Pela continuidade

Comissão que identifica corpos de vítimas da ditadura se reunirá com Bolsonaro

De acordo com presidenta da comissão, grupo conversará com futuro presidente para discutir a continuidade das investigações que estão amparada por lei e acordos

Antonio Cruz EBC/Reprodução
Desaparecidos políticos

“É um sofrimento impensável para as famílias e uma atitude absolutamente anticristã você negar o sepultamento”, diz Eugênia

São Paulo – As perspectivas de continuidade da Comissão Especial sobre Mortos e Desaparecidos Políticos, que vem atuando para a identificação das ossadas descobertas em cemitério clandestino em Perus, região noroeste da cidade de São Paulo, serão discutidas com o presidente eleito Jair Bolsonaro (PSL), segundo antecipa a procurada regional da República Eugênia Gonzaga, que preside a comissão.

A expectativa, de acordo com a presidenta, é que a comissão, criada por lei, possa continuar com seus trabalhos. Nesta segunda-feira (3), o grupo anunciou a descoberta de um segundo corpo de preso político desaparecido, identificado como sendo do sindicalista e militante Aluízio Palhano Pedreira Ferreira, assassinado pelo DOI-Codi de São Paulo, em 1971, centro de prisões e torturas então chefiado pelo comandante Carlos Alberto Brilhante Ustra, um dos ídolos do presidente eleito.

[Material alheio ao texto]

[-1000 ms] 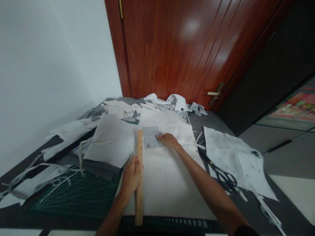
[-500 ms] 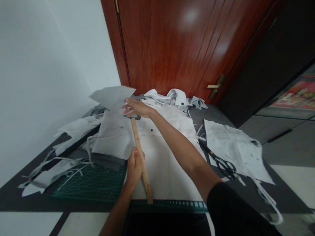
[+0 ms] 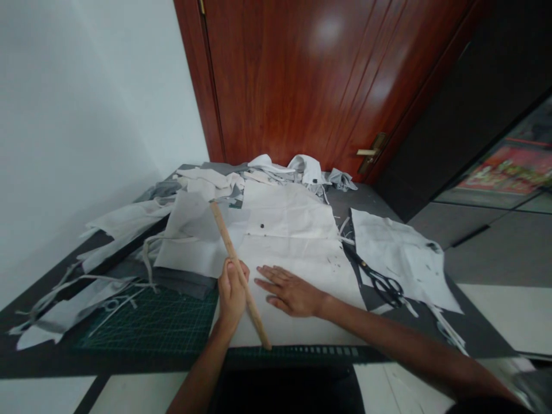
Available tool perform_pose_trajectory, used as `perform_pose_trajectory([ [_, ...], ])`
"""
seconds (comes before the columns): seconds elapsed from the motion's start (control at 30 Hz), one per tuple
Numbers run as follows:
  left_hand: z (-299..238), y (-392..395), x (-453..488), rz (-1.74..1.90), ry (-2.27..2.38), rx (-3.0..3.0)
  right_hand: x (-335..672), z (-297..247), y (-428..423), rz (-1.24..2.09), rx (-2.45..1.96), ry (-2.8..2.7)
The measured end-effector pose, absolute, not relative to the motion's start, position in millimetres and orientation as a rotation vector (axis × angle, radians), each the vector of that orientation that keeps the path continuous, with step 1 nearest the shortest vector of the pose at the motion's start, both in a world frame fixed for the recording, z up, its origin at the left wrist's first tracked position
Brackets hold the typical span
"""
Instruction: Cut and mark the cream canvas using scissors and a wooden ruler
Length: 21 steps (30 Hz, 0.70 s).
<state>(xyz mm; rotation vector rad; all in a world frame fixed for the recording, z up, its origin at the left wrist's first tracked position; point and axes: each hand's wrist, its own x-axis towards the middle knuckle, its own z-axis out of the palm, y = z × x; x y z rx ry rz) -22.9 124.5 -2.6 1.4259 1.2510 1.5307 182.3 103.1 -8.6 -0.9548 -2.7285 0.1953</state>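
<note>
My left hand [image 3: 232,287] grips a wooden ruler [image 3: 229,244] around its middle. The ruler slants from upper left to lower right over a large white cloth [image 3: 297,221]. My right hand [image 3: 293,290] lies palm down on that cloth with its fingers spread, just right of the ruler. A small black dot-like object [image 3: 262,226] sits on the cloth's upper part. To the left of the ruler, pale sheets [image 3: 185,244] rest on a folded dark grey cloth [image 3: 185,283].
A green cutting mat [image 3: 159,322] lies beneath the cloth. Black scissors [image 3: 383,284] rest beside another white cloth piece [image 3: 399,253] on the right. Fabric scraps [image 3: 129,215] line the left side, and more [image 3: 304,168] lie near the wooden door [image 3: 284,80].
My right hand has come down from the upper left onto the white cloth. The pale sheet that was raised there is no longer up. My left hand still holds the ruler.
</note>
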Motion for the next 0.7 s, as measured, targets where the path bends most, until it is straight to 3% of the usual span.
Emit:
perform_pose_trajectory([
  [0.13,-3.4,127.1,-22.8,1.511,1.263,1.453,213.0,-4.8,137.2,0.084,-1.077,-2.791],
  [0.3,-6.0,128.7,-23.6,1.461,1.312,1.491,287.4,22.1,207.9,-0.114,-1.798,-2.295],
  [0.4,-9.7,131.1,-23.6,1.427,1.349,1.504,303.6,37.7,228.7,-0.182,-1.946,-2.083],
  [0.5,-14.0,135.3,-23.3,1.394,1.392,1.504,274.0,41.9,223.1,-0.203,-1.834,-2.106],
  [0.7,-17.1,141.4,-26.8,1.355,1.453,1.487,165.1,12.1,168.2,-0.075,-1.166,-2.595],
])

“Tudo o que nós queremos é continuar realizando nosso trabalho humanitário. É um direito mínimo da família de terem seus corpos de volta, ou seja, não se questiona nada, nem motivo da morte, nada, simplesmente entregamos os corpos e nós queremos continuar com o nosso trabalho, nossa pauta é onde estão (os desaparecidos) “, ressalta Eugênia em entrevista a Marilu Cabañas, da Rádio Brasil Atual.

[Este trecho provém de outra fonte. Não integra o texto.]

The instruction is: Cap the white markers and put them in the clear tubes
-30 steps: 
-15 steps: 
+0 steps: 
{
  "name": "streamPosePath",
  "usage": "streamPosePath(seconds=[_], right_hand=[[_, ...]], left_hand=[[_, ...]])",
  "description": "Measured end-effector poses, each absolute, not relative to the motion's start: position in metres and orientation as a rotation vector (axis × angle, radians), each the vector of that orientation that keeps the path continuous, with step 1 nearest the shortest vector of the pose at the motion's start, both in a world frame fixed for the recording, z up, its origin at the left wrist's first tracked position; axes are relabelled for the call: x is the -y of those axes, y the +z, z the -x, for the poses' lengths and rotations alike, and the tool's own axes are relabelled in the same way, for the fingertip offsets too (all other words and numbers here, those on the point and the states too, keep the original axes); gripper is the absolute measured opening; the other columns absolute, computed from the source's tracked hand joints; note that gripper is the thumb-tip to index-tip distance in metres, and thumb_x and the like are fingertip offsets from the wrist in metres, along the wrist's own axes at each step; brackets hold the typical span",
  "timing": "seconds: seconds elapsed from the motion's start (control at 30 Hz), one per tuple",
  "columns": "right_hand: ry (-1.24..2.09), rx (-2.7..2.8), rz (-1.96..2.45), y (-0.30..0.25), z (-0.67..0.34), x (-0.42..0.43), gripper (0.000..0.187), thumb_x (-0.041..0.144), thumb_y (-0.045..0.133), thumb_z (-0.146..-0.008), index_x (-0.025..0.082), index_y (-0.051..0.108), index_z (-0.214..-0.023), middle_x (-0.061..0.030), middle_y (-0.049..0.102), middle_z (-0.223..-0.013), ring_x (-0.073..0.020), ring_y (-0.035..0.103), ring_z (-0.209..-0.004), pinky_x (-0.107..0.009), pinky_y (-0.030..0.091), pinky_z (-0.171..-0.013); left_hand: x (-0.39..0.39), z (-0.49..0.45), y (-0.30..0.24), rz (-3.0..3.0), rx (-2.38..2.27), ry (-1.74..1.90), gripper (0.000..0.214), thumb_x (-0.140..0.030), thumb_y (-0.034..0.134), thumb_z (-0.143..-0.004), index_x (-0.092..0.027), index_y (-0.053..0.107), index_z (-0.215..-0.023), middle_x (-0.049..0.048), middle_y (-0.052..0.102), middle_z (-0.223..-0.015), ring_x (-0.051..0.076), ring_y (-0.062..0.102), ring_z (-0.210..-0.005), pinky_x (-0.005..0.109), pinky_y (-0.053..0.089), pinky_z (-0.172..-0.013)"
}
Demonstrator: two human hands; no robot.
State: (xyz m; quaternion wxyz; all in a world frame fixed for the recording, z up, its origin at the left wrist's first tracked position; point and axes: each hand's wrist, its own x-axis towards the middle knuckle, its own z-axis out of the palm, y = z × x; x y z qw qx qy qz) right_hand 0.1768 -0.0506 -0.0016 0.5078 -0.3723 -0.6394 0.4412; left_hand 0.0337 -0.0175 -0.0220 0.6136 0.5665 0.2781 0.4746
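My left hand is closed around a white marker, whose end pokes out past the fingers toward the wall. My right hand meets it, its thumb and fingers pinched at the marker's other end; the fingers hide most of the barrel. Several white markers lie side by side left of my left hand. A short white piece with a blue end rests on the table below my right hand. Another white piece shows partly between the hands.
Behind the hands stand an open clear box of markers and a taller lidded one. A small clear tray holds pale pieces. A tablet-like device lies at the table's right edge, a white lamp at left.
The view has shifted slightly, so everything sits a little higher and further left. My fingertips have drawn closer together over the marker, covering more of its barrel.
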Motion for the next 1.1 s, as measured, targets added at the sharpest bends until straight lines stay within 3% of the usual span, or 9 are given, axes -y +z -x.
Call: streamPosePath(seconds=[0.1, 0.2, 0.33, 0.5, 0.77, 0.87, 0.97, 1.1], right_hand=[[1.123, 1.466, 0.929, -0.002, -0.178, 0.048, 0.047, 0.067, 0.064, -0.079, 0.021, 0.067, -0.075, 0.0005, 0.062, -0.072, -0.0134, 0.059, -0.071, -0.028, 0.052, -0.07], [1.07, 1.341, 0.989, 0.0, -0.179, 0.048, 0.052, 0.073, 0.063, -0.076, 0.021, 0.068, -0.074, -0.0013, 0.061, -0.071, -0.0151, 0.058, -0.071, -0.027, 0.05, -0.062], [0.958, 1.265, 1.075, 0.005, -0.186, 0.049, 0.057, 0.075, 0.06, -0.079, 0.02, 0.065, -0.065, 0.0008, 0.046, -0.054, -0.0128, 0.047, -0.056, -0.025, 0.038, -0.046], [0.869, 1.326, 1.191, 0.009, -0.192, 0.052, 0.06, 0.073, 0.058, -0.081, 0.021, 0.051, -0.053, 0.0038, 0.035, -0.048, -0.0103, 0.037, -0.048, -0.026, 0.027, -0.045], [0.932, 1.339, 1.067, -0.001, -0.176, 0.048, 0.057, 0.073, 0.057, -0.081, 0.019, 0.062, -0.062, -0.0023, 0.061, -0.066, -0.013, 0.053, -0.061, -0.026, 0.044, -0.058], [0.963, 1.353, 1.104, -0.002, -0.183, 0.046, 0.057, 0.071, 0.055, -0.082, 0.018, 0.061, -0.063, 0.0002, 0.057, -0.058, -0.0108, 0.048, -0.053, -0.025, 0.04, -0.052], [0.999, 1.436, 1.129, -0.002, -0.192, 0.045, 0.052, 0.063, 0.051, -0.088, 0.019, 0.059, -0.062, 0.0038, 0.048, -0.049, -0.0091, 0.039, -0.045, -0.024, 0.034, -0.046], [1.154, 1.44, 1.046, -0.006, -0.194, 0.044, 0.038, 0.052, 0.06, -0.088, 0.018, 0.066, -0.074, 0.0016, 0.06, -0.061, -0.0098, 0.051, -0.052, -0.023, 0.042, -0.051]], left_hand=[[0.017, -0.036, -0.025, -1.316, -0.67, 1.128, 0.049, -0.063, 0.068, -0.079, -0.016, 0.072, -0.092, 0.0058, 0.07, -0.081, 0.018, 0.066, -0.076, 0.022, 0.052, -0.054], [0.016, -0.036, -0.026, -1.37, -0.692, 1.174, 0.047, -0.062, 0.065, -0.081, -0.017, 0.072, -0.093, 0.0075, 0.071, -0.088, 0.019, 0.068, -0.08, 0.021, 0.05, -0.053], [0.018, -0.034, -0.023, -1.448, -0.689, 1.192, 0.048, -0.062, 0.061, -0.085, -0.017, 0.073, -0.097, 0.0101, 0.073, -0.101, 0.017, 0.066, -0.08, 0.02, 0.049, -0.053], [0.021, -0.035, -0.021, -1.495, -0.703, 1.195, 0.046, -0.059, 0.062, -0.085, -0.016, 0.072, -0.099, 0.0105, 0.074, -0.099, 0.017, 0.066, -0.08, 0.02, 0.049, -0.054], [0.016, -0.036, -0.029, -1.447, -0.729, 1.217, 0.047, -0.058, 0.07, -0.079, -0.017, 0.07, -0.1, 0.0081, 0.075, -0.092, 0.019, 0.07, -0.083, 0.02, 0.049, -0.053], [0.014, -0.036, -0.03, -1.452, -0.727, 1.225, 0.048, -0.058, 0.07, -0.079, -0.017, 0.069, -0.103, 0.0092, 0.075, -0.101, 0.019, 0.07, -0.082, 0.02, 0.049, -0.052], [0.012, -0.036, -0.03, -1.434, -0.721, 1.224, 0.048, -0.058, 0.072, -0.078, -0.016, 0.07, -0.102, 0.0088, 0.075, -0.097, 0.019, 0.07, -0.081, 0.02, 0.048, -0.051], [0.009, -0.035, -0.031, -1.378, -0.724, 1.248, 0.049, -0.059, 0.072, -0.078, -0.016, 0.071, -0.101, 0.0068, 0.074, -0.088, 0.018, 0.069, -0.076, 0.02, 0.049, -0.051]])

A presidenta destaca ainda que o futuro governo poderia, inclusive, aproveitar “de suas condições de autoridade” sobre as forças armadas e policiais, para que revelem o destino dos corpos dos desaparecidos políticos à época da repressão militar. “Também apelar para o lado confessional do Estado, porque isso é um sofrimento impensável para as famílias e é uma atitude absolutamente anticristã você negar o sepultamento”, afirma.